[Start of section]
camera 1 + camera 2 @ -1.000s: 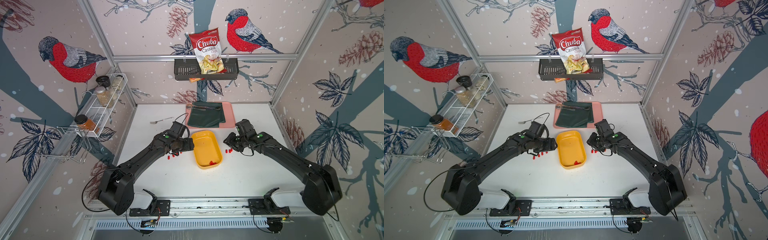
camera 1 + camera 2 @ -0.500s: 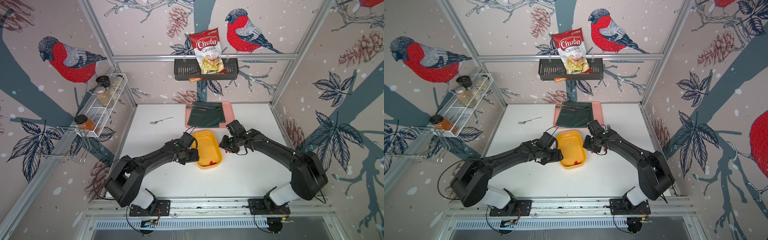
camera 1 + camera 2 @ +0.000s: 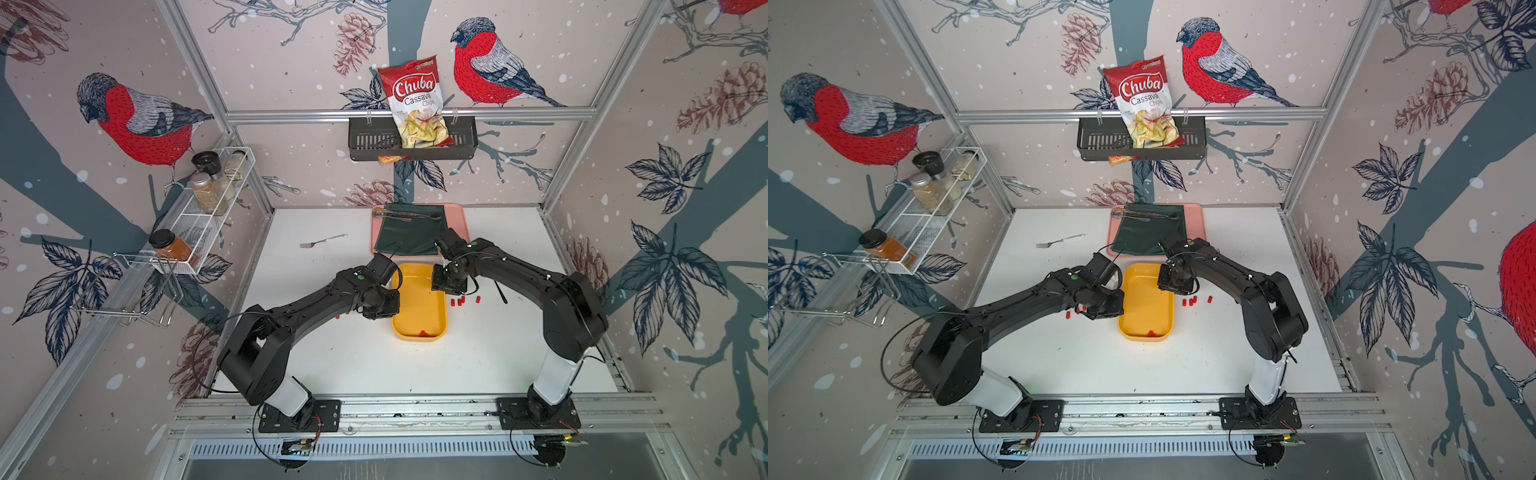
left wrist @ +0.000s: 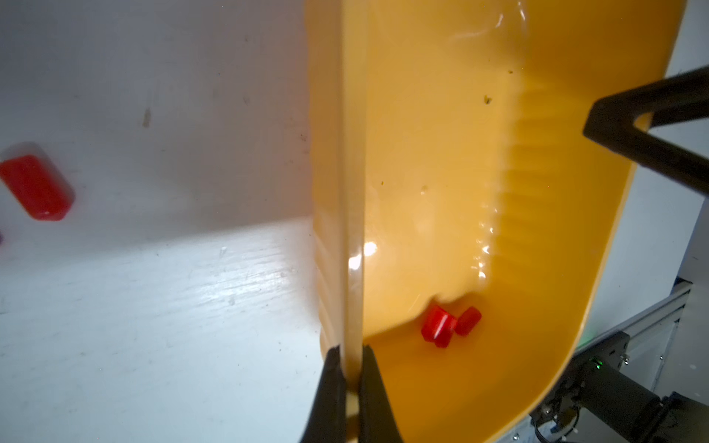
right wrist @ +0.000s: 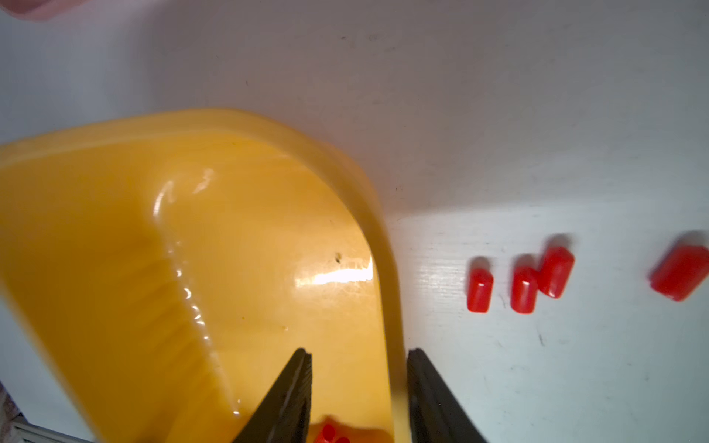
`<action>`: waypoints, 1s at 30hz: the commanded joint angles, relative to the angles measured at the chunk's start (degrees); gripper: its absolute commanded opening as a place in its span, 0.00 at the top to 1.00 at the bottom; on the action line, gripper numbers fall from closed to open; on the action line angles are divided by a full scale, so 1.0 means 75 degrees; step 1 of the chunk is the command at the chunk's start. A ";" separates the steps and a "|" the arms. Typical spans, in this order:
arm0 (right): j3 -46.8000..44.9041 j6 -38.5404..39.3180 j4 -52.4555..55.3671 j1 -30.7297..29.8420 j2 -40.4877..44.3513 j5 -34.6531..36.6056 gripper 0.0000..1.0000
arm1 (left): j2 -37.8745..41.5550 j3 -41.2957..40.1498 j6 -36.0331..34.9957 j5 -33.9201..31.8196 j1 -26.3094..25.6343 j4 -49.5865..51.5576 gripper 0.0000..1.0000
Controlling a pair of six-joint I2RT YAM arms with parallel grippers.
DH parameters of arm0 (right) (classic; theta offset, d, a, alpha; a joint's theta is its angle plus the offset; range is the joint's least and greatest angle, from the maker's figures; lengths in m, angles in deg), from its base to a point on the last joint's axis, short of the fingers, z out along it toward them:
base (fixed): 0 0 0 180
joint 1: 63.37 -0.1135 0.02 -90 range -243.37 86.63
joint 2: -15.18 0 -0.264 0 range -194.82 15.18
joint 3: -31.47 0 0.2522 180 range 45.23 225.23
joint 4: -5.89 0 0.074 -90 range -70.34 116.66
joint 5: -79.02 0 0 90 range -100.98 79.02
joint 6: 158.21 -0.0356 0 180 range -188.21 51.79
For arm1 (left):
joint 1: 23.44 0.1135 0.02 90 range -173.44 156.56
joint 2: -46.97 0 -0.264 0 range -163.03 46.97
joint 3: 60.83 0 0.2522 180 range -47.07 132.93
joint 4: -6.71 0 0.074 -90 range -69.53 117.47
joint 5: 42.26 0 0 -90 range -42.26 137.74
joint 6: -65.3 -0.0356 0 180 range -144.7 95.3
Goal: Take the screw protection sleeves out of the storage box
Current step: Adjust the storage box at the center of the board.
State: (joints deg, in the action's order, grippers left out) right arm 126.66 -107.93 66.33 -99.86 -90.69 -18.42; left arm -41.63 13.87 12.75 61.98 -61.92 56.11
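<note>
My left gripper (image 4: 347, 368) is pinched shut on the left long wall of the box (image 4: 351, 191), one finger inside the rim and one outside. My right gripper (image 5: 358, 356) straddles the right wall toward the far end. Its jaws are partly open with the wall in the gap, and neither finger visibly presses the wall, so I count it as holding nothing.

The box's long axis runs near to far on the table (image 3: 353, 361). About three sleeves (image 4: 441, 326) are left inside, in a tight cluster on the floor at the near end. That puts them nearward of both grippers. They are inside the box and just right of the left gripper, which is the closer arm; the right gripper sits well apart from them.

More sleeves are already out on the table: four (image 5: 525, 287) just right of the box and a few (image 3: 1067, 316) just left of it.

I judge the coming move hinges on that near-end cluster: tip toward it, or reach nearward along the floor.
</note>
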 commanded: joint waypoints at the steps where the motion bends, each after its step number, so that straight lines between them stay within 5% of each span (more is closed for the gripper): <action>1: 0.0654 0.0570 0.0746 -0.0021 -0.0400 0.0043 0.55 | -0.0051 0.0280 -0.0570 0.1090 0.0066 0.0927 1.00; 11: 0.1720 0.1446 0.1226 0.0261 -0.1822 -0.1489 0.62 | 0.0166 0.1342 -0.1166 0.3053 0.0742 0.2125 0.97; 17: 0.2766 0.2214 0.2232 0.0102 -0.2684 -0.2028 0.81 | 0.0142 0.1777 -0.1160 0.4106 0.1486 0.2167 0.95; 23: 0.2769 0.2450 0.2305 0.0033 -0.2926 -0.2633 0.92 | -0.0004 0.1984 -0.0935 0.4382 0.1627 0.1793 0.96; 30: 0.2556 0.2544 0.2320 -0.0029 -0.2982 -0.2632 0.92 | -0.0090 0.1893 -0.0830 0.4463 0.1627 0.1515 0.95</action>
State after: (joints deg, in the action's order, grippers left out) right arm 146.29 -89.46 81.41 -99.16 -112.61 -36.04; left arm -42.17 27.62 8.99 90.31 -49.68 77.53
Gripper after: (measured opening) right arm 0.107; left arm 0.094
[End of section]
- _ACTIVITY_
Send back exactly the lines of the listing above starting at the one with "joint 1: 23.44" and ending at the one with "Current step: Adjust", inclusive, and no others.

- _REPLY_
joint 1: 23.44 0.1135 0.02 90 range -173.44 156.56
joint 2: -46.97 0 -0.264 0 range -163.03 46.97
joint 3: 60.83 0 0.2522 180 range -47.07 132.93
joint 4: -6.71 0 0.074 -90 range -69.53 117.47
joint 5: 42.26 0 0 -90 range -42.26 137.74
joint 6: -65.3 -0.0356 0 180 range -144.7 95.3
Goal: Take the screw protection sleeves out of the storage box
Current step: Adjust the storage box at the center of the board.

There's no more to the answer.